Recorded information

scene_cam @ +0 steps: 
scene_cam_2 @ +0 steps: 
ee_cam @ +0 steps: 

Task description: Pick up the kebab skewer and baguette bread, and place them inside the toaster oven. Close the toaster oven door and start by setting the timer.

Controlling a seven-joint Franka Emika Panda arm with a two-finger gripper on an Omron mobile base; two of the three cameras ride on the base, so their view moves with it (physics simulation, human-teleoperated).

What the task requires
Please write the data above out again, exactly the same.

Task response
scene_cam @ +0 steps: 
scene_cam_2 @ +0 steps: 
ee_cam @ +0 steps: 

Task description: Pick up the kebab skewer and baguette bread, and place them inside the toaster oven. Close the toaster oven door and start by setting the timer.

Controlling a seven-joint Franka Emika Panda arm with a two-finger gripper on an Omron mobile base; two of the three cameras ride on the base, so their view moves with it (physics simulation, human-teleoperated).

The output above is complete as it stands.